Receptor theory Flashcards
What is the usual way drugs elicit a physiological response?
Through binding to receptors
Give an example of a drug which ellicits a response without binding to a receptor
Antiacids - mediated by their chemical properties, are alkaline and neutralize gastric acid in the stomach
What are drugs?
Chemical compound administered to produce a desirable physiological or psychological affect (where side effects are undesirable)
What is a receptor?
A molecule to which a drug can bind
How do drugs bind to receptors?
Weakly: through van der Waals forces, H bonds and ionic interactions Reversibly
What are the four main types of receptor?
Ion channels (neurotransmitter receptors) G protein coupled receptors (Intracellular cascade response) Enzymatic (transmembrane, binding initiates catalytic cascades) Intracellular (e.g steroids are lipophilic and can enter the cell and act on an intracellular receptor)
Give an example of a drug affecting an ion channel receptor
Adenosine is a neurotransmitter which makes us feel sleepy, caffeine blocks its activity
Give an example of a drug targetting a G coupled receptor
Epinephrine binds to G coupled receptor to initiate AC -> cAMP pathway and stimulate muscle contraction, used to treate acute anaphylaxis (allergy)
Give an example of a drug affecting an enzyme coupled receptor
Insulin used to treat diabetes!

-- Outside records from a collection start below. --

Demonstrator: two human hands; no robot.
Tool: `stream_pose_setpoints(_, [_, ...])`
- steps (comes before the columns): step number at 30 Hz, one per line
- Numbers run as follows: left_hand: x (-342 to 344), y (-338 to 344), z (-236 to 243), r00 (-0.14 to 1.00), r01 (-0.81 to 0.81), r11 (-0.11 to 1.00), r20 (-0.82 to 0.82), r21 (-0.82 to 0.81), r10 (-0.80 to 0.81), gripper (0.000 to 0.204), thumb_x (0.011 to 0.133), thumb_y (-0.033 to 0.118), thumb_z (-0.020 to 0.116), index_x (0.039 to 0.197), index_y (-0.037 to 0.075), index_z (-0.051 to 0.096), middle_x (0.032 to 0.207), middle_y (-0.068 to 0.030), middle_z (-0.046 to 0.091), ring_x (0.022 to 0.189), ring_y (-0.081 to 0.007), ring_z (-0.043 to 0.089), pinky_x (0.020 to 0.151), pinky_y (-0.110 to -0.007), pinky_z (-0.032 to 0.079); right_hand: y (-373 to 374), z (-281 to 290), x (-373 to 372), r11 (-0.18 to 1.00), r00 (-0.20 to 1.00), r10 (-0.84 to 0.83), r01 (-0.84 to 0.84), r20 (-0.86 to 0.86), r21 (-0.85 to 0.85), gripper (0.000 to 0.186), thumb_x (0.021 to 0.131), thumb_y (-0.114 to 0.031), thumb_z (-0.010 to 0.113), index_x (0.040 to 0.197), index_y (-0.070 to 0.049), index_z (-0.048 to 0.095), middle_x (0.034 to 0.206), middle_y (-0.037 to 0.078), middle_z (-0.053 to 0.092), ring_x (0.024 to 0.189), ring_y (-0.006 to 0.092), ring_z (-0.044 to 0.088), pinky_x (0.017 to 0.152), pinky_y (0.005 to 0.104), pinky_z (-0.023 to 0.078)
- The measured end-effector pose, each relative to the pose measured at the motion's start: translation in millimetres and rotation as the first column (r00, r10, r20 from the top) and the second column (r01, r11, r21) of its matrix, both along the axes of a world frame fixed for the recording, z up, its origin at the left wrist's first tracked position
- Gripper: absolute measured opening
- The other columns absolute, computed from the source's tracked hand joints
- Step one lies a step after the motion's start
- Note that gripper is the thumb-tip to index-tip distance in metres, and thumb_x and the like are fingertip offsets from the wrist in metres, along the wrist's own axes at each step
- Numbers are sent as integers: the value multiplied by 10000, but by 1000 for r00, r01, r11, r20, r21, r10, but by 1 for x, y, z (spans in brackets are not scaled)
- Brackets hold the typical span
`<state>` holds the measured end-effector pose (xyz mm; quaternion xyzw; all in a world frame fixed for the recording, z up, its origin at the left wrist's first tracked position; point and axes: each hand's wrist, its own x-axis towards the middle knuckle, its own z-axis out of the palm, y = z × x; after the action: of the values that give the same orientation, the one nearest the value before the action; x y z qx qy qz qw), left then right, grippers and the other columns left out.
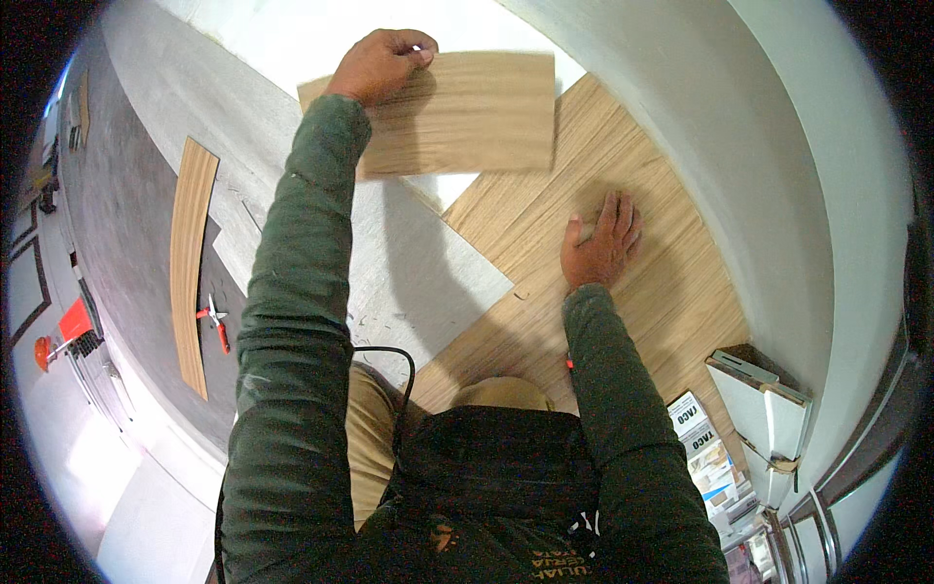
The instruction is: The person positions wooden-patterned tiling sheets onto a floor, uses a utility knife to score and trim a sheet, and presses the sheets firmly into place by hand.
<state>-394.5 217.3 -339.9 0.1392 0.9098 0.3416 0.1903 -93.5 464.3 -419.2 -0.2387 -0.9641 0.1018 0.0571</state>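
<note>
My left hand point(377, 66) pinches the upper edge of a short wood-look floor plank point(467, 112), held up over the far part of the floor. The plank's left end is partly hidden behind my hand and sleeve. My right hand point(601, 238) lies flat with fingers stretched out on the laid wood-look flooring point(525, 277), holding nothing. Under the raised plank, a white surface point(496, 29) and a grey sheet point(428, 282) border the laid planks.
A long narrow plank point(190, 263) lies at left, beside red-handled pliers point(216, 319). A pale wall point(739, 165) curves along the right. At lower right are a white box-like piece point(764, 399) and printed boxes point(696, 433). Small dark scraps dot the grey sheet.
</note>
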Motion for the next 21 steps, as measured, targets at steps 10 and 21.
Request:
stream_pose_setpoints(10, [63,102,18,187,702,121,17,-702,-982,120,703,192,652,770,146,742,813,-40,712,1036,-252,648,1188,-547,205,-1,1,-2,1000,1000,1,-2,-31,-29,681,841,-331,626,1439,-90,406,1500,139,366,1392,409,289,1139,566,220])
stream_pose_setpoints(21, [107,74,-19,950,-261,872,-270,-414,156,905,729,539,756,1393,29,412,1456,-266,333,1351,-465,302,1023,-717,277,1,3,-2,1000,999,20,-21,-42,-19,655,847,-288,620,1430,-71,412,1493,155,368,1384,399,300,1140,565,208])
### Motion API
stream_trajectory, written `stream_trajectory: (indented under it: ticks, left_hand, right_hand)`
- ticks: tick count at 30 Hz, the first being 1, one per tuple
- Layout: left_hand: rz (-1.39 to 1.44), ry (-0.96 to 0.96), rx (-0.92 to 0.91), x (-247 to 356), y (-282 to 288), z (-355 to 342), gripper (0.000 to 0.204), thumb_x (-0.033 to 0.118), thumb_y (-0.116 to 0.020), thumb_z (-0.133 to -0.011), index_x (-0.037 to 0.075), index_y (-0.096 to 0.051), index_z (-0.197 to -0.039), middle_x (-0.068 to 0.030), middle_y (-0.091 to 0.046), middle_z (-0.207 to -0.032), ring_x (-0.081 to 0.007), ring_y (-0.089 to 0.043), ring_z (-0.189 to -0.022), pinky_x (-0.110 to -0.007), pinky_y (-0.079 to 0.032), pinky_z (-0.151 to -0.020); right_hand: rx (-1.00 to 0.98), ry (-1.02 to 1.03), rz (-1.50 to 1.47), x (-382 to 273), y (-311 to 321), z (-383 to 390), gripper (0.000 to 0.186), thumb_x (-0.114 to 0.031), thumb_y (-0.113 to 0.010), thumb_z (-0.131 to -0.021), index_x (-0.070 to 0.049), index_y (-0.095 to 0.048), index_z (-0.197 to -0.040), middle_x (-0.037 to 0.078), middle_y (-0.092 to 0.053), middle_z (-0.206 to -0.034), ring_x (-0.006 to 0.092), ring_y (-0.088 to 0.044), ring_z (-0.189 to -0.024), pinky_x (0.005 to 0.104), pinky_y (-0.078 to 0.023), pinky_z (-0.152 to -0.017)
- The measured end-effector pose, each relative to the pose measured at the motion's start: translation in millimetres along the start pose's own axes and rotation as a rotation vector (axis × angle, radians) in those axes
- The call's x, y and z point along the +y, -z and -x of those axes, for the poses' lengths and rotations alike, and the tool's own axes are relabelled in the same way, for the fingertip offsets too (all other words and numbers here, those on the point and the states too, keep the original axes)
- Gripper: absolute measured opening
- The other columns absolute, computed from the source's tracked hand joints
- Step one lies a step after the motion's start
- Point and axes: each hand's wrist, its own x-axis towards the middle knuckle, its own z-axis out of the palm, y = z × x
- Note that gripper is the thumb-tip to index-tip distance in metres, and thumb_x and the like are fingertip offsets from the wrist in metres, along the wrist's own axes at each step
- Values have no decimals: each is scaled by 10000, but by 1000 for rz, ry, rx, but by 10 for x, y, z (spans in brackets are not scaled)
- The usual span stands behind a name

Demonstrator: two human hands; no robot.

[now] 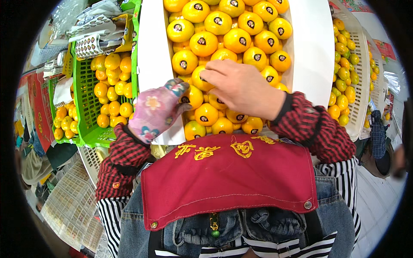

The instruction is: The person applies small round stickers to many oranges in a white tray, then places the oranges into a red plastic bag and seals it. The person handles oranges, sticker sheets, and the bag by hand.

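Observation:
My left hand [157,107], in a pink floral glove, is at the left side of a white box [310,51] full of oranges. Its thumb and fingers curl around the left side of an orange [194,99]. My bare right hand [241,86] hovers over the middle of the box, fingers bent and drawn together above another orange [198,78]. Whatever sits between those fingertips is hidden. Most oranges in the box, such as one near the top [217,23], carry a small dark oval sticker on the upward side.
To the left, a green crate [86,135] holds unstickered oranges, with sticker sheets [92,45] piled at its far end. On the right stands a pale plastic crate [358,86] of greenish-orange fruit. Newspaper [69,202] lies on the floor at lower left.

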Motion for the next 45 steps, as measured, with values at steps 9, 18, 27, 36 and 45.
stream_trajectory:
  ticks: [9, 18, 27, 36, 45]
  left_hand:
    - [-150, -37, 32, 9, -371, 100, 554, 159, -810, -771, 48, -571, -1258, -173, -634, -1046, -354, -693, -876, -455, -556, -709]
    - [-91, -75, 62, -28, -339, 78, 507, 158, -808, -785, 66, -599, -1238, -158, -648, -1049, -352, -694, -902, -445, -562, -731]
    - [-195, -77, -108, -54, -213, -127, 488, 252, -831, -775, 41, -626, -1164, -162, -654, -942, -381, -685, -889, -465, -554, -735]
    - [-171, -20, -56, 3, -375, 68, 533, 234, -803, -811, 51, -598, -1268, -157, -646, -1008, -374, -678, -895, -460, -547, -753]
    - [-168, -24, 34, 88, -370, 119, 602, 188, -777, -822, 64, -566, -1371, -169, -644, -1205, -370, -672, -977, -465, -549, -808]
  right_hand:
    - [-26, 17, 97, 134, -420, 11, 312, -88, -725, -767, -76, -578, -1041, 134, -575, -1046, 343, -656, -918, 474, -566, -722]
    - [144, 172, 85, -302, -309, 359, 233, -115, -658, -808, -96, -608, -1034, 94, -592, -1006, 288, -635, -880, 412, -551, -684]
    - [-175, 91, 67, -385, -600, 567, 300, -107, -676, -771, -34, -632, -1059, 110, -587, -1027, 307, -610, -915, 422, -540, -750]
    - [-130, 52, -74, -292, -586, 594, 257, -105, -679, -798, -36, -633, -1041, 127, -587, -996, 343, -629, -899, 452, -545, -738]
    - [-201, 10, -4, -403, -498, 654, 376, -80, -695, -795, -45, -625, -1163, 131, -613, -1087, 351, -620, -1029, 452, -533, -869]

Binds to insulin tyrosine kinase receptor, resulting in GLUT4 translocation
What are the two vital properties of a receptor?
- Recognition, must recognise drug with conformation allowing saturability, reversibility, stereoselectivity, specificity and tissue specificity 2. Transduction, different receptor types linked to effector systems wither directly or through signal amplification systems
What questions must be asked to predict a drugs affect in a particular tissue
- Can the drug get to the tissue (e.g can it cross the blood brain barrier)?
- Can we get enough og the drug to the receptor in order to ellicit equilibrium?
- How will the downstream signalling apparatus affect the response?
What is the difference between an agonist and an antagonist?
Agonist - elicits cellular response Antagonist - prevents actions of agonist
What are the properties of an agonist?
- An affinity for the receptor with a high strength of attraction - Efficacy (ability to elicit physiological response)
What is rational drug design?
Find naturally occurring molecules which bind to a receptor and create synthetic analogues (as proteins administered as a pill would be broken down in the stomach)
What is a typical dose response curve?
- Biological response graded with does up to limits of the physiological system - As we administer more drug more receptors are occupied and so increasing the effect
What is the law of mass action?
[A] + [B] <=> [AB] where k1 = rate on and k2 = rate off
What is the a) dissociation and b) association constant?
a) ‘Kd’ Rate at which drug receptor complexes dissasemble (k1/k2 or [D][R]/[DR])
b) ‘Ka’ Rate at which drugs assemble ( 1/kd or k2/1 or [DR]/[D][R])
What is occupancy theory?
That the effect of a drug corresponds to the number of receptors occupied
Response = [DR]/[RT]
Where DR is the number of occupied receptors and RT is the receptor total
(HOWEVER NOT ALL RECEPTORS NEED TO BE OCCUPIED FOR MAXIMUM EFFECT - DETERMINED BY BIOLOGICAL SYSTEM)
What are the limitations of receptor theory?
- Can’t assume that all ligands and receptors are equally available to eachother - Assumption that binding is reversible - Assumption that binding does not alter drug or receptor - Assumption of no intermediate binding
What are the advantages of logging drug dose/concentration for a dose response curve? What shape does it take otherwise?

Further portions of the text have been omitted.